Rolling Stone (p.142) - Included in Rolling Stone's Top 50 Records Of 2004 - "[T]heir album is one killer song after another..."
Spin (p.68) - Ranked #3 in Spin's "40 Best Albums of the Year" - "[T]his Scottish quartet's debut feels life-altering from first listen..."
Q (3/04, p.102) - 4 stars out of 5 - "[U]tterly unique. Setting them apart is a bizarre military chic, the best basslines since peak New Order....The most ebullient British debut since Elastica."
Uncut (3/04, p.88) - 5 stars out of 5 - "A dynamic, direct debut from funky, punky junk-shop monkeys who strut, swagger and shrug nonchalantly."
Uncut (p.74) - Ranked #10 in Uncut's "Best New Albums of 2004" - "[With] precise guitars and jagged rhythmic angles, flushed with the arthouse swagger of Talking Heads and XTC..."

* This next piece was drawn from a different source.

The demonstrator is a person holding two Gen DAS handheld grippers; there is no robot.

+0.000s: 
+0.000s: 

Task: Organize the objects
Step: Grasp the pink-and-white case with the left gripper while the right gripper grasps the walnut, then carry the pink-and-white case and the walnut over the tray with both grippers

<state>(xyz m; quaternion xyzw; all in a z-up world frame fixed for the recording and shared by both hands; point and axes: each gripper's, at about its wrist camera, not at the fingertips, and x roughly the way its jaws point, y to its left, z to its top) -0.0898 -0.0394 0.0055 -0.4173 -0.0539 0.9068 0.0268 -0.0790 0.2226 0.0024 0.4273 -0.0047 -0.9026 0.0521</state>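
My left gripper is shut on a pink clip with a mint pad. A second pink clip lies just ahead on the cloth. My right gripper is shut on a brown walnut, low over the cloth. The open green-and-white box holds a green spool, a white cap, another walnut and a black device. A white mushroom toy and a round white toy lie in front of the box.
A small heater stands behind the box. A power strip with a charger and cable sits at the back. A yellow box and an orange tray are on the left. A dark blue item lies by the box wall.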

Magnet (p.66) - Ranked #7 in Magnet's "The 20 Best Albums Of 2004" - "[P]acked with stuttering mechanical riffs and smoking-jacket panache..."
Mojo (Publisher) (p.61) - Ranked #51 in Mojo's "100 Modern Classics" -- "A marriage of Britpop and post-punk....[It] won us over with its exuberance, hauteur and relentless songwriting."
Mojo (Publisher) (3/04, p.95) - 4 stars out of 5 - "[T]hey see things in their own way and the songs feel like they're boiling over, there's so much heat under them."